A volte, quando credi di non avere più niente, la tua vera riserva di forza si rivela alimentata proprio dalle tue ferite e dai tuoi sogni più profondi. Come accadde a lui.


Tokyo, 1964. Ultimo giro della finale dei 10.000 metri alle Olimpiadi.

La telecronaca quasi ignora quel corridore con il numero 722, un americano semisconosciuto. L’attenzione è tutta per l’australiano Ron Clarke, il detentore del record mondiale. In quel momento, nessuno sa chi sia Billy Mills. Nemmeno lui, forse, sa ancora di cosa è veramente capace.

Billy è un Sioux Oglala, cresciuto in povertà nella riserva indiana di Pine Ridge. Orfano a dodici anni, la corsa è diventata il suo modo per dare un senso al dolore, per inseguire un sogno. Suo padre, prima di morire, gli aveva detto parole che non avrebbe mai dimenticato:

Figlio, hai le ali spezzate. Ci vuole un sogno per guarire le ali spezzate.

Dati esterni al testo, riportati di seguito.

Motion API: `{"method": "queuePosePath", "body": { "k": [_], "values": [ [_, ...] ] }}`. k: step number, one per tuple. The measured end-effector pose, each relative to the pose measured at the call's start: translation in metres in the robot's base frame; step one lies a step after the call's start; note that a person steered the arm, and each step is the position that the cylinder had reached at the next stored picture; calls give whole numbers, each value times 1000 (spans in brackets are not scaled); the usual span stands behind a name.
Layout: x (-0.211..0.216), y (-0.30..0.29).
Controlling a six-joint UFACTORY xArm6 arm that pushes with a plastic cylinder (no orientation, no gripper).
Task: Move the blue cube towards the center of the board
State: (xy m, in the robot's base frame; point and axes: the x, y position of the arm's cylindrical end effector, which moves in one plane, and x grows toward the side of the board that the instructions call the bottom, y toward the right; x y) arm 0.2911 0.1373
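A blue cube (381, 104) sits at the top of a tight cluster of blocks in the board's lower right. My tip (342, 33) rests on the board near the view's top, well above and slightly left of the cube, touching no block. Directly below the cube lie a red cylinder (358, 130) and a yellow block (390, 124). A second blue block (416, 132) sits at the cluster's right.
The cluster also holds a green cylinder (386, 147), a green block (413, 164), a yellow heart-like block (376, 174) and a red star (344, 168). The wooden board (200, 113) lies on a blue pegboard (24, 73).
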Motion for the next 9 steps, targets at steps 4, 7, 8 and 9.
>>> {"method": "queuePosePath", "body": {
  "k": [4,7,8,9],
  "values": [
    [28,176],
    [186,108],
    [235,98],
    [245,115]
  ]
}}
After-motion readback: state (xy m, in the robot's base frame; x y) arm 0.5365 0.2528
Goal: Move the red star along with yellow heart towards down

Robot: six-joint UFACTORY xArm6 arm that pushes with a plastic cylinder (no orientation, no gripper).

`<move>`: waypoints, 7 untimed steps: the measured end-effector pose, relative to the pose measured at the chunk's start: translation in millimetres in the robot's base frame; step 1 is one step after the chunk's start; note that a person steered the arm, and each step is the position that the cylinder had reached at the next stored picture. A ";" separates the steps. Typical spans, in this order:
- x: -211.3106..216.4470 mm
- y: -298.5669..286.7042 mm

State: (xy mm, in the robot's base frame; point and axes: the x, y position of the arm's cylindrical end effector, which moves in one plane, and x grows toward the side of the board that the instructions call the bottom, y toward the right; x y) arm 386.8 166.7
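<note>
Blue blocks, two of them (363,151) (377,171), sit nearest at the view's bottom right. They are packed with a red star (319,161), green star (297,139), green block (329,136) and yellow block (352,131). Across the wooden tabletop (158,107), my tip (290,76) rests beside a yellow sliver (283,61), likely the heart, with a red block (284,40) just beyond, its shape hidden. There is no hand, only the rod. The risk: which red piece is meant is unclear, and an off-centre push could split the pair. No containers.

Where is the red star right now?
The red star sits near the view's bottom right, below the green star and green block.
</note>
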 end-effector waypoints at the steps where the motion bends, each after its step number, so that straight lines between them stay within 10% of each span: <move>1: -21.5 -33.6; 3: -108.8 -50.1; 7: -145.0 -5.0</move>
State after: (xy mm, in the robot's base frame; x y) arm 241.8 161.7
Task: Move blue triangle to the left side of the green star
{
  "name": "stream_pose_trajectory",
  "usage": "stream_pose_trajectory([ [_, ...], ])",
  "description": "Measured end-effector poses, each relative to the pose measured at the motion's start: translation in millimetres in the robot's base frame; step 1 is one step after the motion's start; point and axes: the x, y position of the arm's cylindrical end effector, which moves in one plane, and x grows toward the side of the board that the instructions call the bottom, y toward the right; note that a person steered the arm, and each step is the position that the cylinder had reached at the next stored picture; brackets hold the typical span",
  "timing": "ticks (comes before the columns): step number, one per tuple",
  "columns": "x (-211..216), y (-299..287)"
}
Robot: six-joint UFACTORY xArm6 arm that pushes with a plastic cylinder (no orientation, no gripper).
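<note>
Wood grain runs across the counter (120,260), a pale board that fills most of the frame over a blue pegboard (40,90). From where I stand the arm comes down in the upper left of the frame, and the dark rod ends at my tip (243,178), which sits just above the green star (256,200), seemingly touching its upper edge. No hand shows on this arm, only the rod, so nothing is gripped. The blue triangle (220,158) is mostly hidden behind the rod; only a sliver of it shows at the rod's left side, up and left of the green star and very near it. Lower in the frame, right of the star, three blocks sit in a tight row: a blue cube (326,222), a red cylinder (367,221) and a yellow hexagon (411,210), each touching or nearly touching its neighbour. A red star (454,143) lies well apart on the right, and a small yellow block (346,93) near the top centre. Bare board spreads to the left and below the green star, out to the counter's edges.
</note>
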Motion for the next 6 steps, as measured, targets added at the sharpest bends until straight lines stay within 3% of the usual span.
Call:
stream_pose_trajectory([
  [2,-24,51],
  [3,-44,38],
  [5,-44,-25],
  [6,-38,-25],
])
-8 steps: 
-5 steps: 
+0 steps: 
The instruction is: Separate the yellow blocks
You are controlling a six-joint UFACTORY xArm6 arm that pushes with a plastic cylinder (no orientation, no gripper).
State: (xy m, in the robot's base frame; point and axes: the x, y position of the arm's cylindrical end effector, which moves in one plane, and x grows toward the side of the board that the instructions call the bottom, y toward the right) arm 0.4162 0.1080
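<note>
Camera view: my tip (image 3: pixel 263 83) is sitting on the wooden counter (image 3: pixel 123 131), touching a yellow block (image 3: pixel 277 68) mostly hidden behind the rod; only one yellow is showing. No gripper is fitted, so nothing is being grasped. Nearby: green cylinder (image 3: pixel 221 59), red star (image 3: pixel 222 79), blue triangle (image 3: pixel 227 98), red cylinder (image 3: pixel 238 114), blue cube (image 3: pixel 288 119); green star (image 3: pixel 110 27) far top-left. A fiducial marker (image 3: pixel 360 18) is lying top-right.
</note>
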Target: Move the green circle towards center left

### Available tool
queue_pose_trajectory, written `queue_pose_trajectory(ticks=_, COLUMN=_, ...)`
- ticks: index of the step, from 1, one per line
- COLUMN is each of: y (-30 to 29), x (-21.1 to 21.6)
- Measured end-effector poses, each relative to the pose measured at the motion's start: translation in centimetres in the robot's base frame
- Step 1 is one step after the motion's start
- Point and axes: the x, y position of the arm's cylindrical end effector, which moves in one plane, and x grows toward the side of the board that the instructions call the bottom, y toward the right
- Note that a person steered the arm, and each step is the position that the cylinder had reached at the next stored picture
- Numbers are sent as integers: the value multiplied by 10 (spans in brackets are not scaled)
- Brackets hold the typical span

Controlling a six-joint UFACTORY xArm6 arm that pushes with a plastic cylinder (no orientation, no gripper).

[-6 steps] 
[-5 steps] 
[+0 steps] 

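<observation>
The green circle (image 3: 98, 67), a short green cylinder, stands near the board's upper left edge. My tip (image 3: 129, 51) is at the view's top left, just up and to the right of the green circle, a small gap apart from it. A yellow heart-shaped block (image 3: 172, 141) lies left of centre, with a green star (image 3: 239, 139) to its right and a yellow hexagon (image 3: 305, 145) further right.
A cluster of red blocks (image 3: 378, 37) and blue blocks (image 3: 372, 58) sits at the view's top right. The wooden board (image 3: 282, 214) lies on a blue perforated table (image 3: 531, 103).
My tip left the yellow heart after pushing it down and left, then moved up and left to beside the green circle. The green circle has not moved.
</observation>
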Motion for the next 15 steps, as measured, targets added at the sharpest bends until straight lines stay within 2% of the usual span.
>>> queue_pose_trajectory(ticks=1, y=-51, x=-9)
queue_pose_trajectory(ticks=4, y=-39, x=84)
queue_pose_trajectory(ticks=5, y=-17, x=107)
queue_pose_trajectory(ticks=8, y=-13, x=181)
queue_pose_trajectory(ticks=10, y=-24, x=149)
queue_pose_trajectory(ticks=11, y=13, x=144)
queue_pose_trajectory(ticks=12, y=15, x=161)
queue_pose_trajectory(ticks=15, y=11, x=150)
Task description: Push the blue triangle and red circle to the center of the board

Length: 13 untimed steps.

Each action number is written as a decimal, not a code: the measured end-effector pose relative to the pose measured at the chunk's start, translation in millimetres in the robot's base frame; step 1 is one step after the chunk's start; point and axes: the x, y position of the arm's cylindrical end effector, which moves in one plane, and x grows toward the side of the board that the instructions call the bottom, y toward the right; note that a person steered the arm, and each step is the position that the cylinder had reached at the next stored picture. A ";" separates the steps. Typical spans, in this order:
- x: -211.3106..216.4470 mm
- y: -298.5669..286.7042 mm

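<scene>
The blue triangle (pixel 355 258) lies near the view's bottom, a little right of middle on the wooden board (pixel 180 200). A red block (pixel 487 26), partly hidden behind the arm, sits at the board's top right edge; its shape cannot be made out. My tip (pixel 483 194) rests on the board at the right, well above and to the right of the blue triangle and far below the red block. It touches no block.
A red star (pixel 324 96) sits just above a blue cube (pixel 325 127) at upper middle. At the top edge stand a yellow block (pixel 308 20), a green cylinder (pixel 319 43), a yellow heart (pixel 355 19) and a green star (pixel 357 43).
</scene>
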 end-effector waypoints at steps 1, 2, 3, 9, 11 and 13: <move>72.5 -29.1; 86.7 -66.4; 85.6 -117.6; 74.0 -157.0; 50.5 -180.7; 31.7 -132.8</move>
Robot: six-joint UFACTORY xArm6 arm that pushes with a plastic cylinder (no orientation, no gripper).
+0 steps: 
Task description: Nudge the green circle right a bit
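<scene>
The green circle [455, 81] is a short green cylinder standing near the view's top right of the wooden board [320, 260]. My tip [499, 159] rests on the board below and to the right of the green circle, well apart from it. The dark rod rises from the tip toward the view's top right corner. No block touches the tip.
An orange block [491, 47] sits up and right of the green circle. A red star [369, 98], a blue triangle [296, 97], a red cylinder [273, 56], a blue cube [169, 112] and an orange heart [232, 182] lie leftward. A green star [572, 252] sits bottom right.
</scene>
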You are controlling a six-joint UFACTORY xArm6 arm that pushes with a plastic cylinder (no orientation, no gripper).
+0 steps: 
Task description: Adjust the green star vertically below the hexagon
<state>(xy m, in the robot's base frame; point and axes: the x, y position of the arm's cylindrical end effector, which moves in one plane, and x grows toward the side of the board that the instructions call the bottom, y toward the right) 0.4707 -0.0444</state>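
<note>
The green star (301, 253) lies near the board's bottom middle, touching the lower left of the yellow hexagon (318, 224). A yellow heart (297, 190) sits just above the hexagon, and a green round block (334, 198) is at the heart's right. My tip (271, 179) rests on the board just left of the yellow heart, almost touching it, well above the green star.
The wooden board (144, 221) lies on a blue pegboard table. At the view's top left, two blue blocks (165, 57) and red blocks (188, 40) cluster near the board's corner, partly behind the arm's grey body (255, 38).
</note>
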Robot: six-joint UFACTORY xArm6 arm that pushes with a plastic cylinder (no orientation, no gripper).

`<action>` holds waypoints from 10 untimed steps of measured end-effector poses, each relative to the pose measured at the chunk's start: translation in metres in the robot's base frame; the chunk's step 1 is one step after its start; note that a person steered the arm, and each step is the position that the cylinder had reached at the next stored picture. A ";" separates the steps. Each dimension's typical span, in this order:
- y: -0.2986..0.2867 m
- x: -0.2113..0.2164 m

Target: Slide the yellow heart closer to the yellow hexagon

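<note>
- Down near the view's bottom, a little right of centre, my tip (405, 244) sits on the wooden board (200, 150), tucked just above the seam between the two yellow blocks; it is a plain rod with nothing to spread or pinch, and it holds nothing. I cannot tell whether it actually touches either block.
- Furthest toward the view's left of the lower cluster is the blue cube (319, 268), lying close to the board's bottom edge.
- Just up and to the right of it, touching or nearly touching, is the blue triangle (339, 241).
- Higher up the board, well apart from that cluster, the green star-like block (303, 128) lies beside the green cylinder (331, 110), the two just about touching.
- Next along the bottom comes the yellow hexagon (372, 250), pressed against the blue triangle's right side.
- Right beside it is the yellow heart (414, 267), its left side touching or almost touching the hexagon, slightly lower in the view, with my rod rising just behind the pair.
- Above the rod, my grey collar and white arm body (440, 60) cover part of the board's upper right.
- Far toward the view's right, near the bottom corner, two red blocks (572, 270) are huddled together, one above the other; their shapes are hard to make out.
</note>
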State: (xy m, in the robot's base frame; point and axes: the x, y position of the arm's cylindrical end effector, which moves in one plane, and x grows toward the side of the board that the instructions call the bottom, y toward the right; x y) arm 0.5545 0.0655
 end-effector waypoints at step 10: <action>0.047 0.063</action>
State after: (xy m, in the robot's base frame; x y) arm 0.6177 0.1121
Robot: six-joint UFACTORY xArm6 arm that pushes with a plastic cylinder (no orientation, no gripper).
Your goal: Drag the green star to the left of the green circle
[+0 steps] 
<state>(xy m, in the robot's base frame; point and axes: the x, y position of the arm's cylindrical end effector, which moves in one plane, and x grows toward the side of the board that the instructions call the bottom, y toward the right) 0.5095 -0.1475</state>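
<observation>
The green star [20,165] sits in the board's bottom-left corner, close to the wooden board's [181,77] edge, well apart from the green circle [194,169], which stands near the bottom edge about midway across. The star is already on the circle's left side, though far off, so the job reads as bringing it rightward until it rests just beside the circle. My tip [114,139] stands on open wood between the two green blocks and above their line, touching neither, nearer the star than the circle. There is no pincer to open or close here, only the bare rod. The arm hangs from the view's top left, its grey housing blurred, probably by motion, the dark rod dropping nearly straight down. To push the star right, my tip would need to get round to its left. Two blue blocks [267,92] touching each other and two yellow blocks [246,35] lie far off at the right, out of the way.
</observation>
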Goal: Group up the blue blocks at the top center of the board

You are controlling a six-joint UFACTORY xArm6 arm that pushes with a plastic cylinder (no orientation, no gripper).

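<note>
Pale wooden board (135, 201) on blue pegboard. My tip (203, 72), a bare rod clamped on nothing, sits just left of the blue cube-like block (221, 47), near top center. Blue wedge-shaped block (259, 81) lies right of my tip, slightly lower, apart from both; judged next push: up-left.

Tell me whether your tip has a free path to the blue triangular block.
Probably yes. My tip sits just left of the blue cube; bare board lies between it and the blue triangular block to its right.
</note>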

Così, mentre i favoriti si spingono e lottano per la posizione nella caotica curva finale, Billy vede un varco. Pensa a suo padre. Pensa a un’aquila. E scatena uno sprint che lascia il mondo senza fiato.

Quell’ultimo giro, Billy Mills non l’ha corso solo con le gambe. L’ha corso con la memoria della sua gente, con il dolore dell’emarginazione, con le parole del padre. È una delle più grandi sorprese nella storia delle Olimpiadi.

Anche noi, a volte, quando pensiamo di non avere più niente, è proprio lì che trovi tutto. Ti accorgi di avere una riserva di energia che non sapevi di possedere, alimentata dalla tua storia, dalle tue ferite, dai tuoi sogni. È quella che ti fa scattare quando tutti gli altri ti danno per spacciato.